Une PME sans département R&D peut-elle bénéficier du CIR ?

Oui. L’existence d’un service portant officiellement le nom de « R&D » n’est pas une condition d’éligibilité. 

L’entreprise doit en revanche mener de véritables opérations de recherche appliquée ou de développement expérimental, mobiliser des compétences adaptées et être en mesure de documenter ses travaux. 

Une machine industrielle peut-elle être intégrée au CIR ?

Oui, mais le CIR ne porte généralement pas directement sur son prix d’acquisition. 

Les dotations aux amortissements correspondant à l’utilisation de la machine dans des opérations de R&D peuvent être retenues, au prorata de cette utilisation et sous réserve de respecter les autres conditions du dispositif.

Peut-on financer un équipement déjà commandé ou livré ?

En règle générale, une commande passée avant le dépôt de la demande compromet l’éligibilité aux subventions soumises à un effet incitatif. 

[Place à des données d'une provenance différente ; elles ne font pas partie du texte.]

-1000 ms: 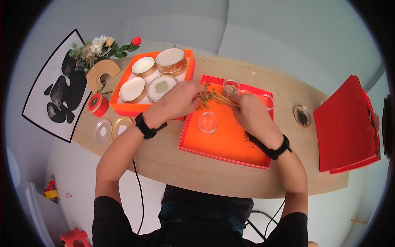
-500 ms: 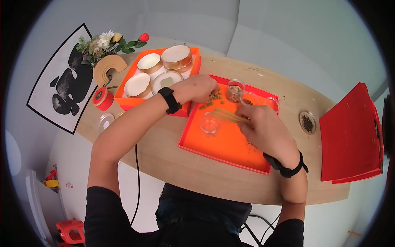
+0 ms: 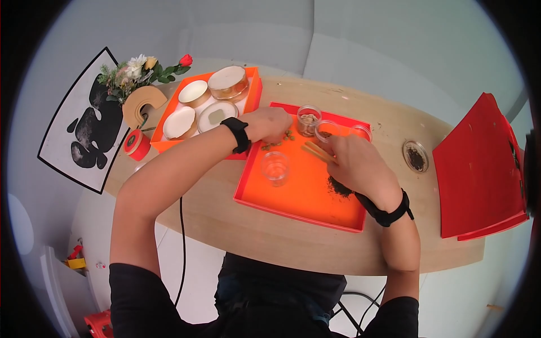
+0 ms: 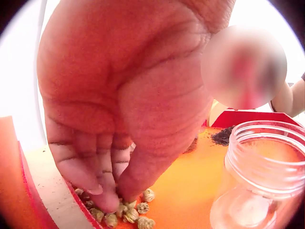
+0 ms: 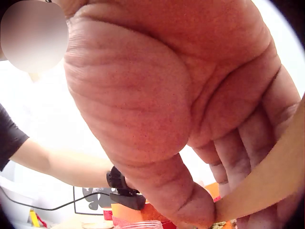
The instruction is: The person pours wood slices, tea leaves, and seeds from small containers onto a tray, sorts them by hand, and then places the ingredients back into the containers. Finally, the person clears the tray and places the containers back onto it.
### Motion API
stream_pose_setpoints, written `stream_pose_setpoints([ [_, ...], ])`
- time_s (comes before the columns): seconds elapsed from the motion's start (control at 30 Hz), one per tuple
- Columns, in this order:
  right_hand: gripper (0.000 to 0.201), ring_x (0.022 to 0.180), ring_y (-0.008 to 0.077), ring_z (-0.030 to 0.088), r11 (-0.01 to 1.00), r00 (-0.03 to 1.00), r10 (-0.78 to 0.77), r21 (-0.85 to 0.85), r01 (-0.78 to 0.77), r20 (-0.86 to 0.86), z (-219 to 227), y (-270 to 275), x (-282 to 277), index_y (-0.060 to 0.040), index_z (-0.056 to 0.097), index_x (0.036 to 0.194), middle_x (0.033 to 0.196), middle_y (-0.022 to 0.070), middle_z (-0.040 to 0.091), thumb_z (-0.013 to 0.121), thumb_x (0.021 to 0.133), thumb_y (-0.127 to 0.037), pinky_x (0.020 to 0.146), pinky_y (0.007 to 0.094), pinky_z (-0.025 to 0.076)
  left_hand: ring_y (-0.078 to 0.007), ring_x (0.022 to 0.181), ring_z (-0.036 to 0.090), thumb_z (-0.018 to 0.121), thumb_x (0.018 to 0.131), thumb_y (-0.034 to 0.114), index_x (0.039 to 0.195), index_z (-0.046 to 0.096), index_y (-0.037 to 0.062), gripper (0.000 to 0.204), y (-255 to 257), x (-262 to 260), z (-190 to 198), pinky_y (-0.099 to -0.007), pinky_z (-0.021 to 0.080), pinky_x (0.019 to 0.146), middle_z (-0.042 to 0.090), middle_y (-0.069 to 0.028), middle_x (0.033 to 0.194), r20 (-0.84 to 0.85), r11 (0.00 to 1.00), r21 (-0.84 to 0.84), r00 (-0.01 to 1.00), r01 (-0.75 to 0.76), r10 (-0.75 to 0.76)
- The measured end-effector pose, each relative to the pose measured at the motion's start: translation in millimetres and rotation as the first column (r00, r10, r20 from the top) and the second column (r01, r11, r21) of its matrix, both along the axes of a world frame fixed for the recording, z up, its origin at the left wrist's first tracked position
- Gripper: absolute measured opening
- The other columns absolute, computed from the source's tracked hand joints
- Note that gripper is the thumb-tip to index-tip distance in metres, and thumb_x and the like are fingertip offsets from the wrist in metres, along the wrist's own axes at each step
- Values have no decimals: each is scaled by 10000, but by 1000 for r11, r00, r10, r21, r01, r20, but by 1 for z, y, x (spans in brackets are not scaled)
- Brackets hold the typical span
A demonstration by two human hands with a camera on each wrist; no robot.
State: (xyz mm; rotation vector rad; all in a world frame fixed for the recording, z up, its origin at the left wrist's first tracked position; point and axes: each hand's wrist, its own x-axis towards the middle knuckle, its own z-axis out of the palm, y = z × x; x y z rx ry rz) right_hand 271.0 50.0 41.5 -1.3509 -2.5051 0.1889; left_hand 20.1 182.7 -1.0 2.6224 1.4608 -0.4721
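Observation:
My left hand [image 3: 270,124] reaches down at the back left of the orange tray [image 3: 293,200], its thumb and fingers pinching among small dried flower buds [image 4: 131,214]. Right at those buds are its fingertips [image 4: 110,202]. Pale wooden tongs [image 3: 319,152] are held in my right hand [image 3: 366,169], with their tips apart over the tray. An uncapped clear jar [image 3: 275,168] stands in the tray near the left hand. Behind the tongs are a jar of tan pieces [image 3: 308,123] and another clear jar [image 3: 325,130], partly hidden by the right hand.
Dark loose leaves [image 3: 340,188] lie in the tray beside the right wrist. An orange box [image 3: 255,93] with several round tins stands at the back left. To the right are a dish of dark bits [image 3: 416,158] and a red folder-like panel [image 3: 473,174].
The tongs in my right hand have drawn away from the buds towards the right. My left hand has moved over the buds and now hides more of them. The head view has shifted slightly.

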Motion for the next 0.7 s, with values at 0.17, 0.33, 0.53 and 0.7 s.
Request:
stream_pose_setpoints([
  [0.17, 127, 850, 443, 677, 999, 999, -50, 1, 50, 19, 14, -7, 3, 51, 611, 946, 802, 239, 641, 679, 843, 25, 761, 538, 550, -369, 960, 760, 793, 858, 44, 1040, 755, 26, 187, -9, -12, 9, -474, 585, 802, 787, -168, 984, 129, 999, -19, 991, 37, -34],
  [0.33, 134, 846, 430, 677, 998, 999, -47, 42, 48, -16, 17, -10, 6, 48, 617, 962, 796, 228, 644, 683, 848, 22, 761, 531, 560, -320, 909, 757, 765, 896, 38, 1038, 747, 13, 145, -12, -35, 10, -434, 590, 791, 779, -147, 949, 241, 997, -61, 970, 38, -22],
  [0.53, 146, 847, 429, 677, 993, 998, 6, 122, 1, -61, 16, -12, 7, 53, 633, 989, 803, 231, 655, 683, 855, 19, 757, 537, 560, -180, 828, 715, 770, 959, 58, 1026, 744, 7, 89, -27, -47, 17, -345, 591, 773, 755, -59, 893, 566, 992, -120, 819, -31, 94],
  [0.7, 149, 851, 440, 677, 996, 999, -10, 90, 14, -42, 16, -12, 9, 61, 628, 995, 803, 244, 657, 672, 858, 23, 760, 542, 555, -209, 856, 744, 775, 932, 48, 1037, 757, -5, 119, -29, -55, 13, -364, 600, 771, 773, -109, 915, 526, 993, -101, 843, -64, 108],
])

La règle exacte doit néanmoins être vérifiée dans le cahier des charges de chaque dispositif. Le CIR obéit à une logique différente puisqu’il est calculé sur les dépenses de R&D effectivement exposées au cours de l’année.

Quel est le délai pour obtenir les financements ?

Les délais dépendent du dispositif, de la qualité du dossier, du calendrier des relèves et des demandes de compléments. 

Il faut distinguer : 

  • Le délai d’instruction ; 
  • La décision d’attribution ; 
  • La contractualisation ; 
  • Le premier versement ; 
  • Le paiement du solde ; 
  • Le remboursement d’une créance fiscale. 

Il est prudent de ne pas construire le plan de trésorerie sur une date de versement non contractualisée.

Existe-t-il un montant minimal d’investissement ?

Les seuils varient selon les dispositifs. 

Certaines aides territoriales peuvent intervenir sur des projets de quelques dizaines de milliers d’euros. D’autres appels à projets nationaux ciblent des programmes industriels de plusieurs millions d’euros. 

Le CIR et l’IP Box n’imposent pas nécessairement un montant minimal de dépenses.